PhillyScript: Writing my own programming language

The opinions stated here are my own, not those of my company.

A little while ago, I came across a blog post on FreeCodeCamp about how the author wrote their own programming language. In my time I’ve used a wide variety of programming languages, and the choices made for different syntaxes have been interesting. It led me to wonder what choice I would make.

Defining the syntax can be the easiest part of a language, as then you need to write the tooling to make it work. After reading a second blog post, I took the route of transpiling my language to JavaScript. That way, I wouldn’t need to translate it all the way down to machine code. I could spend the bulk of my time rapidly prototyping.

Philadelphia skyline

I’ve named it PhillyScript, growing up in the larger Philadelphia region.

As I started playing around with syntax choices over the weekend, I found myself gravitating towards two main purposes:

In this post I’ll introduce the language and some of the choices I made, as well as how I started out.

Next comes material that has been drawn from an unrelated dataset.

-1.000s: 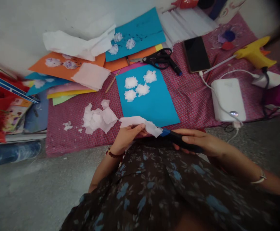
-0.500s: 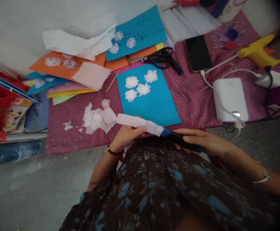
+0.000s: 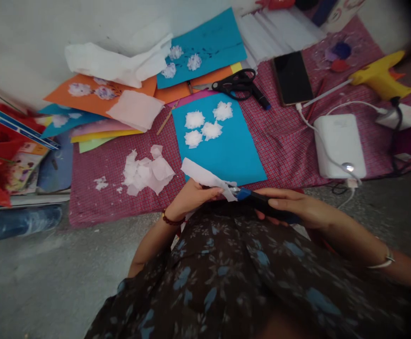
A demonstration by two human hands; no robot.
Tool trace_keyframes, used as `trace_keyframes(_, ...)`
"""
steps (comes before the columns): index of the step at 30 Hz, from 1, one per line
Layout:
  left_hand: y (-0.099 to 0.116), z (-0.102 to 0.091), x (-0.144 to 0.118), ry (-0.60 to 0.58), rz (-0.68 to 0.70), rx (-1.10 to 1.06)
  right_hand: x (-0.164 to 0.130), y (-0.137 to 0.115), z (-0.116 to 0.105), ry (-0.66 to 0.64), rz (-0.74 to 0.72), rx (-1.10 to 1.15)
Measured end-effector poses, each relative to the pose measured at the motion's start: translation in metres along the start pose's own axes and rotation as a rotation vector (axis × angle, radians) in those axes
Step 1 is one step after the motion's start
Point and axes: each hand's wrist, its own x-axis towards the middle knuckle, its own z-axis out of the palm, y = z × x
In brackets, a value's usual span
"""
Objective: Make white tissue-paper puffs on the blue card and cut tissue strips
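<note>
White tissue strip (image 3: 205, 175): lying just in front of the person's lap, at the near edge of the blue card sheet (image 3: 222, 146), its long axis running from upper left down to lower right. Left hand (image 3: 191, 200) is pinching the strip from below, its grip clenched on the paper. Right hand (image 3: 290, 207) is clasping the dark-handled scissors (image 3: 261, 203), whose tips are pointing left and meeting the strip's lower right end. A heap of tissue scraps (image 3: 147, 172) is lying on the checked cloth (image 3: 283, 141), left of the sheet.
</note>
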Motion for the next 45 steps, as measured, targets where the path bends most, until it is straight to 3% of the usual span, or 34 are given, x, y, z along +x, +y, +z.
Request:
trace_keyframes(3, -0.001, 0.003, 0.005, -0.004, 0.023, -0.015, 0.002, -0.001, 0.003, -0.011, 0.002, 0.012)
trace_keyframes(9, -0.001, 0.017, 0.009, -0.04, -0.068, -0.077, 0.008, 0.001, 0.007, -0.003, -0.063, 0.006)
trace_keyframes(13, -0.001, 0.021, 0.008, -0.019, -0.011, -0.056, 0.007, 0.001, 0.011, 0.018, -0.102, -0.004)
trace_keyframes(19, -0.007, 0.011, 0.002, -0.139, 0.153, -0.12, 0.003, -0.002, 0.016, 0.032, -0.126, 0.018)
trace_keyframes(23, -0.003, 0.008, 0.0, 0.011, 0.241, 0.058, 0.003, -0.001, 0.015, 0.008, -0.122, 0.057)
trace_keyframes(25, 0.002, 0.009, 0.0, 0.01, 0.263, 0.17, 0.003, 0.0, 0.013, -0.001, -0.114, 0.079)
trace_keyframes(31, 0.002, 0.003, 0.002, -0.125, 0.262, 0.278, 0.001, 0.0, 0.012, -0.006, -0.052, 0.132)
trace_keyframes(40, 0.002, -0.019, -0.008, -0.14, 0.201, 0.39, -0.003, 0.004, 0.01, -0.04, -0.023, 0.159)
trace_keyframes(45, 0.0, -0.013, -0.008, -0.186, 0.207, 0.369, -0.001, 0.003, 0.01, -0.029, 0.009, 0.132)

How to create your own language

To create a programming language, you’ll need three main components:

The Lexer is the component that reads your file from top to bottom, trying to make sense of the syntax and throwing an issue if it can’t understand. With the Lex NPM library I could define my language semantics with regular expressions.

const grammar = new Lexer((char: string) => {
throw new Error(`Unexpected character "${char}" at row/col ${gRow}:${gCol}`)
}) as Lex
grammar
.addRule(R.classExtension, (lexeme: string, ...ops: Op[]) => {
return ['CLASS_EXTENSION', ...ops]
})
.addRule(R.classDeclaration, (lexeme: string, ...ops: Op[]) => {
return ['CLASS', ...ops]
})
.addRule(R.classInstantiation, (lexeme: string, ...ops: Op[]) => {
return ['CLASS_INSTANTIATION', ...ops]
})
// ...

What this gives me is an array of every token and operand. At the very end of the array I should have the token ‘EOF’, end-of-file. If not, that means the entire file was not parsed, likely due to a syntax error (or my own regex mistake).

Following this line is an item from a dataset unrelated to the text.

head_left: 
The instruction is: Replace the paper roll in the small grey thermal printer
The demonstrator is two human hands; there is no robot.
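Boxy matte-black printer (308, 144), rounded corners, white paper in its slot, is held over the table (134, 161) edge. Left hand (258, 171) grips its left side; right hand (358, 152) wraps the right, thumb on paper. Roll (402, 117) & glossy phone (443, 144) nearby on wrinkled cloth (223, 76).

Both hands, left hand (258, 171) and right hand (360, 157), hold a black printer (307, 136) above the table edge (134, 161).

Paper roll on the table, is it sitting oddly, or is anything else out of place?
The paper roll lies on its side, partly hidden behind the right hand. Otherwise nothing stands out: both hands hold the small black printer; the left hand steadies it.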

['CLASS', 'Bird', 'CLOSE_CURLY', 'NEWLINE', 'NEWLINE', 'CLASS_EXTENSION', 'Duck', 'Bird', 'CLOSE_CURLY', ..., 'EOF']

You can see in my example that I’ve got this mix of token types like ‘CLASS’ and class names like ‘Bird’. This array is sent to the parser.

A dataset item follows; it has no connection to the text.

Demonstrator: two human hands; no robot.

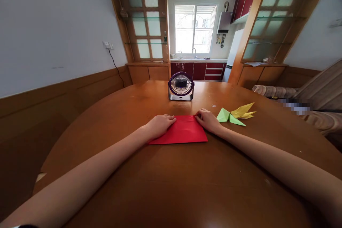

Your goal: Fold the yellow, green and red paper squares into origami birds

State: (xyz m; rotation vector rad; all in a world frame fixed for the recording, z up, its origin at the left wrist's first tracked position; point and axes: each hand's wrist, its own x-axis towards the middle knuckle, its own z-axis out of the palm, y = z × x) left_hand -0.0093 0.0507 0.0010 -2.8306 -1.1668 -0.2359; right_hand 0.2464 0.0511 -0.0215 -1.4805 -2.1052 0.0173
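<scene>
**Two hands on a red paper**

Two bare hands rest on a red paper [181,130] that lies flat on a round brown table [187,185]. The paper is in the middle of the table, close to the person.

The left hand [159,124] lies on the left top corner of the paper. Its fingers are stretched out flat and press down on it. It does not grip anything.

The right hand [208,120] lies on the right top corner of the paper. Its fingers are bent a little and touch the top edge. I cannot tell if they pinch the edge or just press on it.

Just behind the paper stands a small purple fan [181,86]. It faces the person.

To the right of the right hand lie two folded paper shapes. The green folded shape [229,117] is near the hand but does not touch it. The yellow folded shape [243,111] lies just behind the green one, and they seem to touch.

Far behind the table there is a bright window [195,29] with red cupboards [199,70] under it.
</scene>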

The parser converts this array into an Abstract Syntax Tree (AST). This provides a more thorough representation of each command. Based on each token, I define an operation to iterate through this array and convert it into an object representation.

export const parse = (tokens: Op[]) => {  let c = 0;  const peek = () => tokens[c];
const consume = () => tokens[c++];
const ast: AstLeaf[] = [] const parsers: Parsers = {
EOF: () => {},
CLASS: () => {
ast.push({
type: 'CLASS',
val: consume(),
})
},
CLASS_EXTENSION: () => {
ast.push({
type: 'CLASS_EXTENSION',
var: consume(),
val: consume(),
})
},
CLASS_INSTANTIATION: () => {
ast.push({
type: 'CLASS_INSTANTIATION',
var: consume(),
val: consume(),
})
},
// ...
}
while (peek() !== 'EOF') {
try {
parsers[consume() as Token]()
} catch (e) {
throw new Error(`Cannot get parse next token "${peek()}" at index ${c} for ${tokens.join(', ')}`)
}
}
return ast
};

As you can see, the parser will continue to execute until it hits this EOF, so it is imperative that the lexer works completely before we get to this step. For tokens that have multiple operands, it will consume and advantage the current array index so that by the end we should arrive at the file end. The number of consumptions need to perfectly match the number of operands, otherwise you’ll hit an off-by-one problem and get a parsing error.

[
{ type: 'CLASS', val: 'Bird' },
{ type: 'CLOSE_CURLY' },
{ type: 'NEWLINE', val: '\n' },
{ type: 'NEWLINE', val: '\n' },
{ type: 'CLASS_EXTENSION', var: 'Duck', val: 'Bird' },
{ type: 'CLOSE_CURLY' },
{ type: 'NEWLINE', val: '\n' },
// ...
]

An example AST, shown above, demonstrates what this looks like, providing a more precise definition of each step of my program. From here, I now have enough information that I can compile it, or transpile it, to my desired language.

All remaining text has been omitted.